“We all recognize that I’m the problem here,” Keith Murray confesses through the distorted fuzz of guitar at the beginning of the lead track to Brain Thrust Mastery, the latest pop-rock nugget from Cali trio We Are Scientists.
Indeed if Murray is the problem, then the poppy and funky melodies found on the group’s 2008 follow-up to the brilliant With Love and Squalor are the solution. The music is easy to digest and accessible, resisting the need to go for The Complication or The Pretension. Instead, We Are Scientists play it safe all over Brain Thrust Mastery.
The results? Delicious morsels of “expertisery.” Call me, Webster.
Driven strongly by guitar and enthusiastic background vocals, Brain Thrust Mastery is the sort of toe-tapping delight perfect for the summertime. The Futureheads tried the same formula with This Is Not The World, but their effort lacked the sense of adventure held by We Are Scientists.

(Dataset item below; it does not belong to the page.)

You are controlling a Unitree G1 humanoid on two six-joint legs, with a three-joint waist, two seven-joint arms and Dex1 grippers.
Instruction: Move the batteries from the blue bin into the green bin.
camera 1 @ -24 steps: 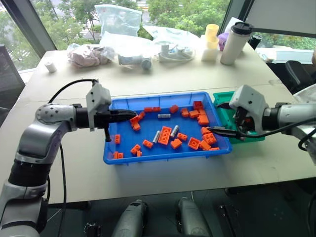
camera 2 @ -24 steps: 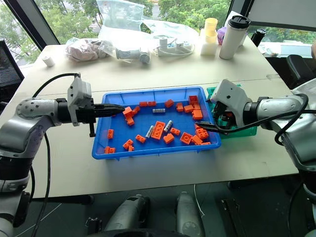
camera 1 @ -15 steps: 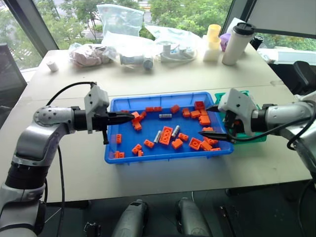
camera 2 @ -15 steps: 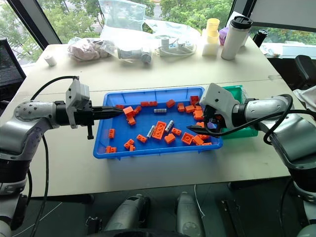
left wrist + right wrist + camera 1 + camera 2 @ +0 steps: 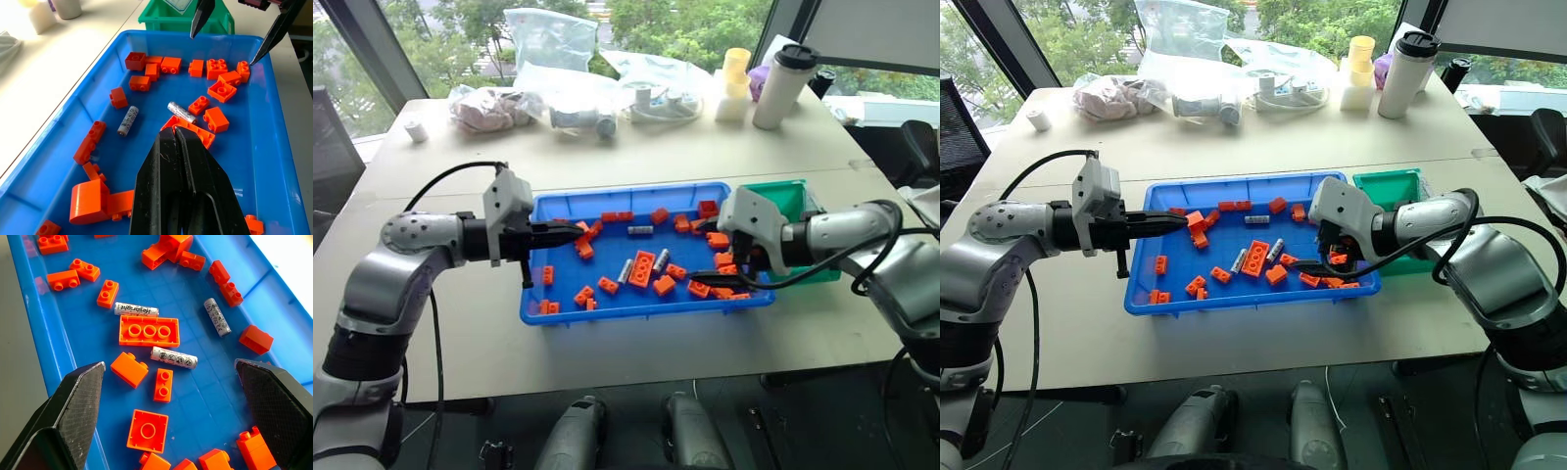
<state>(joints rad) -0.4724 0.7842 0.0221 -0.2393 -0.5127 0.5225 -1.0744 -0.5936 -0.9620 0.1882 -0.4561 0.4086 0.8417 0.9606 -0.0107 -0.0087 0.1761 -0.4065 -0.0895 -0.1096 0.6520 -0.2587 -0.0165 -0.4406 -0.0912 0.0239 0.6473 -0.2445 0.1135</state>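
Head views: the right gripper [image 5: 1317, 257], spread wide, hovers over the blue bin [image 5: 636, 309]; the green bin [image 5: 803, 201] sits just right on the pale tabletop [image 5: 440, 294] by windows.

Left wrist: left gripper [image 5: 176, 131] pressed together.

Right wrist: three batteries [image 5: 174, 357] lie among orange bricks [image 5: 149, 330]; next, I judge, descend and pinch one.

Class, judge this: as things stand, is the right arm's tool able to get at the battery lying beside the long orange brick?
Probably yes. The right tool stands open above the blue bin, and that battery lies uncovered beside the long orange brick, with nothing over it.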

This is the rightful fruition of alternative rock, in fact. It’s dance rock with principle and easy-to-swallow attitude, providing a perfect breather from the nastiness of today’s oppressed global and economic climate.
Like all good alternative music, Brain Thrust Mastery wouldn’t exist without the 80s. Tones of classic club songs resonate all over the gorgeous synth-backed “Lethal Enforcer” and the addictive and noisy “Tonight.”
We Are Scientists aren’t content with just one swipe at another genre, though, as they take a strong dig at riff-heavy rock with “Let’s See It” and the sweetly goofy “Chick Lit.”
Despite the swell of positivity and frenetic energy, singer Murray has an ability to ground the album in our times and infuse the lyrics with a sense of trouble and gloom. “Enough is not enough/but I keep saying that I'll stop/over and over/I'm drowning in each drop,” he intones on the album’s final track, “That’s What Counts.”
Brain Thrust Mastery is an album tempered with wrong impressions, pop-rock sentiment, and an addiction to keeping things fun regardless of what the cost is in the morning.
While it isn’t as strong as With Love and Squalor, it is still a solid entry in the lab of We Are Scientists and should keep fans of their brand of “vaguely danceable, implicitly humanist” music quite pleased.